Australia has a growing and aging population, with palliative care services around the country busier than ever. It's provided almost anywhere that health care is available, including neo-natal units, acute hospitals, and aged care homes.

And what is on offer compares pretty well globally, according to those in the industry. Cancer Council Australia CEO Sanchia Aranda told PM although there was less home palliative care available in Australia than in the UK, we do better than the United States.

Professor Aranda got a very personal insight into the process last year when her niece died of cancer at home. She had a considerably difficult death but was still able to be at home by the provision of things like a syringe driver, which is a medication pump that you can just pop under the skin.
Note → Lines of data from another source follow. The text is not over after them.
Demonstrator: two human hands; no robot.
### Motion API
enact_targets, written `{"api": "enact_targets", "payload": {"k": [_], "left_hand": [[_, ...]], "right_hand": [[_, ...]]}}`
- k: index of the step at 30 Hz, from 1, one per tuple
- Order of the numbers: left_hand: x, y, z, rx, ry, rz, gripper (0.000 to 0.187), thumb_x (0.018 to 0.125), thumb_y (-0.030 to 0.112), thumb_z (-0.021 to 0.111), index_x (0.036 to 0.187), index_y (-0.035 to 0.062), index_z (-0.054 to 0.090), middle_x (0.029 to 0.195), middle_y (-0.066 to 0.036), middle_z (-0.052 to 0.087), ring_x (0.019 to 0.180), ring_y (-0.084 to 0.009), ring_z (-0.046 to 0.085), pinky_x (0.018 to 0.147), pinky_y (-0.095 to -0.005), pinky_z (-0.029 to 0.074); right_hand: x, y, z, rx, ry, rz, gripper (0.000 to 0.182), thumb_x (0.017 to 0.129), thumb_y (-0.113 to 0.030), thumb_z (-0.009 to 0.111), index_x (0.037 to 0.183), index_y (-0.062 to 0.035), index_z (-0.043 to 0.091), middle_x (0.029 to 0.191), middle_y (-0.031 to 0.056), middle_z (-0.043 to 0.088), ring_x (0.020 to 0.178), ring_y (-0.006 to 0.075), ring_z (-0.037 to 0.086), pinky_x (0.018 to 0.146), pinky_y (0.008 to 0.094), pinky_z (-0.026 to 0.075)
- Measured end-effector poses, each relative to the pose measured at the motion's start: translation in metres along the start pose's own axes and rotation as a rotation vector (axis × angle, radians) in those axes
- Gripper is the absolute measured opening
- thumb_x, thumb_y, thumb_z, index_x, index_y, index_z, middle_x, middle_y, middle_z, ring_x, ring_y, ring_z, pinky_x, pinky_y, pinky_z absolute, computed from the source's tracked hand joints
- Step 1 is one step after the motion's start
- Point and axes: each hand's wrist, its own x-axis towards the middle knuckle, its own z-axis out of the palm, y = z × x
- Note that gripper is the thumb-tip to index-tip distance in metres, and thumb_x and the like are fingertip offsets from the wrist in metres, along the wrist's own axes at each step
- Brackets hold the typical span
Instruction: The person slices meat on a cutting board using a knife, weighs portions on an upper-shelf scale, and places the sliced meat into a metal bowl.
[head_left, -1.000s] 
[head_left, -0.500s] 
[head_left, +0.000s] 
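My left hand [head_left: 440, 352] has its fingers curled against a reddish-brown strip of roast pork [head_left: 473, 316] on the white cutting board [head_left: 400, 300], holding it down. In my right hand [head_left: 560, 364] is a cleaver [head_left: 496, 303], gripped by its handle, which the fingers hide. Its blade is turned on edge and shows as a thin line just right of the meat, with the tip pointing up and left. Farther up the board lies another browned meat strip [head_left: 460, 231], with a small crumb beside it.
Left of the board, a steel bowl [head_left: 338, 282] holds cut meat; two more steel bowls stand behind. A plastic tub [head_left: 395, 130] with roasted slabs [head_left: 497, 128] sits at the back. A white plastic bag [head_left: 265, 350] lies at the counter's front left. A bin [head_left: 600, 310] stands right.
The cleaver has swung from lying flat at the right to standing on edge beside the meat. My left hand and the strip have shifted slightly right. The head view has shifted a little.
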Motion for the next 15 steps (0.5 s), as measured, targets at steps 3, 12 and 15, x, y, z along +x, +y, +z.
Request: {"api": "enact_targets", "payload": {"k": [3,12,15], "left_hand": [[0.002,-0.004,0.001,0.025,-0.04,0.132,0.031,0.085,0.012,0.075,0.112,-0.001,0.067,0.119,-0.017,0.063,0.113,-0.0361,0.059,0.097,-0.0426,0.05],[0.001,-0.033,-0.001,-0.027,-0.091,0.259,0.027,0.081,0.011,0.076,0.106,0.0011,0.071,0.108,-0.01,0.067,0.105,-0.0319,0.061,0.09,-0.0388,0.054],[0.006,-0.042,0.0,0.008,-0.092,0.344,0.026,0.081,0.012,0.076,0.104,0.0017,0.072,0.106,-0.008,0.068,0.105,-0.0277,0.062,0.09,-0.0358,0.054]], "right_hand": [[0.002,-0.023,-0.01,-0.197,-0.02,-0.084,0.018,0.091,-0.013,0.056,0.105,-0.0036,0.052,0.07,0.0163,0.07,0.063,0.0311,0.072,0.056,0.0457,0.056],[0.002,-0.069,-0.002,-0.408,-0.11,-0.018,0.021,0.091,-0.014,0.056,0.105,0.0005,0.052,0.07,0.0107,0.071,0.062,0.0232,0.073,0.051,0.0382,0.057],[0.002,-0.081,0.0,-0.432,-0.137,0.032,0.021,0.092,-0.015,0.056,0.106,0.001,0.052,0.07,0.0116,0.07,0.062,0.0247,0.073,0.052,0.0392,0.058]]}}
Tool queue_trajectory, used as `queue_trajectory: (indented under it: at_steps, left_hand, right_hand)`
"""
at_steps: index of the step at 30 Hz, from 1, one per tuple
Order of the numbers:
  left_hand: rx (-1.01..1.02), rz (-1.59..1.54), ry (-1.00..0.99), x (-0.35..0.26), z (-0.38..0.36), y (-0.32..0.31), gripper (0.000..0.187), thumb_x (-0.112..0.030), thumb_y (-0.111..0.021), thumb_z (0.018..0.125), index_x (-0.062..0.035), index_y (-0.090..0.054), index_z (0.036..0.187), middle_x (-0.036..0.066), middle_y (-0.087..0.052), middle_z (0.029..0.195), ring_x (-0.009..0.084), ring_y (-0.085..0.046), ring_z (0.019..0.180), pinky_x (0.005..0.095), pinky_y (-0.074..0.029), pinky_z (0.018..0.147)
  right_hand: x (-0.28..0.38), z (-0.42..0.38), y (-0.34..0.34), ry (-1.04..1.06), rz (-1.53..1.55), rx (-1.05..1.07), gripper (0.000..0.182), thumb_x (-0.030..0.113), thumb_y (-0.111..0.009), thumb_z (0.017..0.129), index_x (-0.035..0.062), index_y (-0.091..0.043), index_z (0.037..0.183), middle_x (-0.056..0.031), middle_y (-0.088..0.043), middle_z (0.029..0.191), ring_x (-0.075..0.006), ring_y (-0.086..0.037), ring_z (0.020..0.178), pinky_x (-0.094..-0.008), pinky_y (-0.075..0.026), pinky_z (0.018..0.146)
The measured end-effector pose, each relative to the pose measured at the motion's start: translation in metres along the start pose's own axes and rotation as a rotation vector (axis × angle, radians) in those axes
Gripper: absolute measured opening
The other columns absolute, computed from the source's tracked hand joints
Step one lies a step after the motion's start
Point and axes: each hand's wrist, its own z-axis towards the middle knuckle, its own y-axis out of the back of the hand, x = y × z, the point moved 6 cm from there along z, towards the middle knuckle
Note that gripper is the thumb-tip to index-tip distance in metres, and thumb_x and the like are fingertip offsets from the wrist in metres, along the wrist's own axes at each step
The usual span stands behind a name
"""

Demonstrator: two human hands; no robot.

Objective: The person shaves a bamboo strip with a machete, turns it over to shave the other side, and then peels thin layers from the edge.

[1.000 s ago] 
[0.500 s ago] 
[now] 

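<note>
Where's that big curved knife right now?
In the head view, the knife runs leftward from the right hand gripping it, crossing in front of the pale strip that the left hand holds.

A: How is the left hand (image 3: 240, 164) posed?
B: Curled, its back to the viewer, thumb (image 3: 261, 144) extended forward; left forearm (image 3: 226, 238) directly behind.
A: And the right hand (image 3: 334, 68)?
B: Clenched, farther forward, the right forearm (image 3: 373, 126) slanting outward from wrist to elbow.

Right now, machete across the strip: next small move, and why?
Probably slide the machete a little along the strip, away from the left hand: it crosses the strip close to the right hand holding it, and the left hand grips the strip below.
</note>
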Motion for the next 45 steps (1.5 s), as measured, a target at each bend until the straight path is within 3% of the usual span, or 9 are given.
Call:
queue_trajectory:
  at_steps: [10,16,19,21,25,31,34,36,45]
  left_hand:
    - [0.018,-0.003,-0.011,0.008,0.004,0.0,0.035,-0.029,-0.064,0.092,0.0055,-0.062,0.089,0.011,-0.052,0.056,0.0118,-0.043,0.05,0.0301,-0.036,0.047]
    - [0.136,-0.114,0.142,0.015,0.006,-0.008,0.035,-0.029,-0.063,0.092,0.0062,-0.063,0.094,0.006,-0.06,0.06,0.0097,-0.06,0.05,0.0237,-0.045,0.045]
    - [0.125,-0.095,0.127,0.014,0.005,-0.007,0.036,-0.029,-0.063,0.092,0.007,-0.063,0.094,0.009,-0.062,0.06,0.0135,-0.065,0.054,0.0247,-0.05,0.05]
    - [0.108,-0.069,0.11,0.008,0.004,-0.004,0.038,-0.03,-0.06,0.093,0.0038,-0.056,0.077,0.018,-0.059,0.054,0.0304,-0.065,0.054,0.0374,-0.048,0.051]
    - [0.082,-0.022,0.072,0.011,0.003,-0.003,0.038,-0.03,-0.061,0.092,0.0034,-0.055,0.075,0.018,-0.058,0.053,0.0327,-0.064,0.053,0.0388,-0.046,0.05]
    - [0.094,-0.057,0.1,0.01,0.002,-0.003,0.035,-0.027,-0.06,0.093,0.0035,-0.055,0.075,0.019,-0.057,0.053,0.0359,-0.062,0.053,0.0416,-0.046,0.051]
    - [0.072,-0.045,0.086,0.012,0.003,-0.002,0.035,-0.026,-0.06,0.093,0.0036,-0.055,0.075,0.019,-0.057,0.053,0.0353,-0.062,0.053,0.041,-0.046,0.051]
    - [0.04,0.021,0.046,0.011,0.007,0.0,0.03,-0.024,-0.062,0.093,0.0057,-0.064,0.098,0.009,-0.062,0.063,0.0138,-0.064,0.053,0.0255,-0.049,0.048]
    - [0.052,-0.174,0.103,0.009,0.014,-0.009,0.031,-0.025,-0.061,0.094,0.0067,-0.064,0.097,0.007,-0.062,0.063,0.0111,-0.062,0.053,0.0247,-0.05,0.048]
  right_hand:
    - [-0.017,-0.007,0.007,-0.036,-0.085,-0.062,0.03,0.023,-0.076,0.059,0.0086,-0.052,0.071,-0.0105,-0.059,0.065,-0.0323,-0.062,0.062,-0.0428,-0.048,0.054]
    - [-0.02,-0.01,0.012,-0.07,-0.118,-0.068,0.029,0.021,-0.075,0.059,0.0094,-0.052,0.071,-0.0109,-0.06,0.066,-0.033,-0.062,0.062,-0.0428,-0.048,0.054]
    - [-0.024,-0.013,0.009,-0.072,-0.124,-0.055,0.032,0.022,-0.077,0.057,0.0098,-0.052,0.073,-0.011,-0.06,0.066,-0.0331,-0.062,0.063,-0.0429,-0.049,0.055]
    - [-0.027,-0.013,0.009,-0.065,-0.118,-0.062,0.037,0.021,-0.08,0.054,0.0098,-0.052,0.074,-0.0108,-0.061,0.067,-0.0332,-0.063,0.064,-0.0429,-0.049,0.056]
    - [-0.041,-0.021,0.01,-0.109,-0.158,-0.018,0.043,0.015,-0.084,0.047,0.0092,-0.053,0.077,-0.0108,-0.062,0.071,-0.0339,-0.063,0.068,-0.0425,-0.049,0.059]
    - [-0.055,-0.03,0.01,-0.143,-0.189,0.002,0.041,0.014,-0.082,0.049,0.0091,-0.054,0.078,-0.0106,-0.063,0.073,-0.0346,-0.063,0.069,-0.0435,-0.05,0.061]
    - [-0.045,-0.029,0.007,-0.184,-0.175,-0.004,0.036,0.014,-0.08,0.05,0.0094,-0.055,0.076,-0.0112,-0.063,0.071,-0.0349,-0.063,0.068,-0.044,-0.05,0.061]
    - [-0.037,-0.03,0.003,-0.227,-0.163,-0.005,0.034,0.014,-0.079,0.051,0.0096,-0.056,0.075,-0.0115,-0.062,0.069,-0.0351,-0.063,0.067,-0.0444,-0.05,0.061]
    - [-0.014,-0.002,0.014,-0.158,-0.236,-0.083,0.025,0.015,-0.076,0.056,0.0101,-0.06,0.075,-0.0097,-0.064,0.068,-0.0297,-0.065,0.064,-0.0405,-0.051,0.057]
Improving palliative care in nursing homes

Palliative care is not just about dying at home. Felicity Burns, a community director from Hammond Care, said while most people in Australia say they want to die at home, many change their minds as their situation changes.

Most people in Australia will tell you their preferred place of death is home, but we also know that changes. The exact models of palliative care differ across Australia, with each state and territory having a different approach to providing the services.

Nursing Homes

As well as in the home, it can be provided in a hospital, in a hospice, and in residential aged care facilities. Ms. Burns said Hammond Care was looking to strengthen the link between palliative care and nursing homes.

They just completed a project where we looked at trying to upskill the residential aged care nurses in palliative care. They need to make sure that the patients in residential aged care are receiving good palliative care.

In 2015-2016, more than 50% of those in the hospital for palliative care were people aged 75 and over. But Felicity Burns said it was younger people under 60 with a terminal illness who often fell through the cracks. Currently, there are younger people in residential aged care facilities, which I think can be very challenging for the person, for their family, and for the other residents.

Quality of care varies

Stephen Duckett, the health program director at the Grattan Institute, and said the quality of palliative care services across Australia varied greatly from state to state and between rural and urban areas.

He said the first step to improving areas of care was acknowledging there were some problems. What we know is that people are missing out on palliative care. Even though many agencies are being funded, they are not being funded keep consistent data and to make that data publicly available.

If people get access to palliative care early, they actually live longer. But we also know that people who get access to palliative care use hospital services less, they use emergency departments less.